While logging may seem like simple magic, there’s a lot to consider. Logs don’t just automatically appear for all levels of your architecture, and any logs that do automatically appear probably don’t have all of the details that you need to successfully understand what a system is doing. Let’s start our exploration of logging best practices by thinking about priority number one for logs: actionable logs.
Regardless of how you log, the most important part of logging after simply having logs is having logs you can actually use. Actionable logs provide enough information, enough details, and enough history to ensure you actually can use the logs to get something done.
Let’s examine an example system. This example system is an application with a microservices architecture running on a Kubernetes cluster that lives on top of a FlatcarOS box. By default, you get logs from FlatcarOS and Kubernetes. How do you get logs for the different microservices? You have to program those logs into your application while building the codebase. Consider the following elements when you think about how to build actionable logs.
Your logs should provide enough information to answer “when,” “who,” and “where” for any event. As an example, let’s say you want to have access logs. If there was an access event for your system, the logline for that access event should answer when that access occurred, known as the timestamp.
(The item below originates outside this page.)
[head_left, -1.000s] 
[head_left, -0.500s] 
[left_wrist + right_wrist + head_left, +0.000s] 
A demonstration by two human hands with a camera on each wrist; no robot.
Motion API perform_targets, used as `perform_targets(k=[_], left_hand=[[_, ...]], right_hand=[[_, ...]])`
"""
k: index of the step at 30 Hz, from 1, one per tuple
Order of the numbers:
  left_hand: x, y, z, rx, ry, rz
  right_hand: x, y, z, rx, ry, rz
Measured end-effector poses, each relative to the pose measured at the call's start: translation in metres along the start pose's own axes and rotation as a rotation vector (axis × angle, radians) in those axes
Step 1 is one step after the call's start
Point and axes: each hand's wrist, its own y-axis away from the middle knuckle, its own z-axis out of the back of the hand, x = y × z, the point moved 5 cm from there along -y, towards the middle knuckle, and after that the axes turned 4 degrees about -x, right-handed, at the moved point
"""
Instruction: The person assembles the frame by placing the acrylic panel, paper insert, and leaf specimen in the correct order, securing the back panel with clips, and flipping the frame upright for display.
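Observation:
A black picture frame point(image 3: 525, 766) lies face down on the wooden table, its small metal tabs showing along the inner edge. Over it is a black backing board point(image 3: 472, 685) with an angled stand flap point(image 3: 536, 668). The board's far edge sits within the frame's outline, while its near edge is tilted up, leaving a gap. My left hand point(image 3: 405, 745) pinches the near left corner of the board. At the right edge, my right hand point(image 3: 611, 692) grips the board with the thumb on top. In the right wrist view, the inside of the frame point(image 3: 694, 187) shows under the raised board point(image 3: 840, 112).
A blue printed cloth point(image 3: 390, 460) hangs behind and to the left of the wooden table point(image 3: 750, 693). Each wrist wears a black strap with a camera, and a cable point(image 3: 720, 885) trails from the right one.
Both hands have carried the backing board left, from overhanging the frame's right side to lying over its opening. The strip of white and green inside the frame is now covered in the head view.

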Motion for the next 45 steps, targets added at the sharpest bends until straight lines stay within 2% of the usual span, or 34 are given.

The logline should also include who accessed the system. Often this detail comes in the form of an IP address or other identifier, and the “who” should include not just human action, but also actions by other systems. Always log every access! Finally, the logline should include where the system was accessed, meaning which service was accessed or which part of the platform was accessed.
Your logs should provide enough details to answer “what” exactly happened during any single event. Simply answering the who, when, and where doesn’t actually tell you what happened, and a basic answer such as “this pod started” doesn’t provide enough detail to differentiate a code change triggering a pod restart from a system crash triggering the orchestrator restarting pods.
Finally, your logs should provide enough history to answer “why” something happened. Logs overall help you understand the context of the action that was taken. Writing log lines to a terminal somewhere without storing them is pointless. A single logline doesn’t provide you with enough context to understand the “why” for any action or event. How could you tell if an event was normal for a system without an easily accessible history?
All three of these components to a logging plan lead to actionable logs—logs you can actually use to understand what happened, why it happened, and how you can act to handle the situation. If you can answer who, what, where, when, and why from your logs, you probably have actionable logs and are well on your way to meeting or exceeding logging best practices.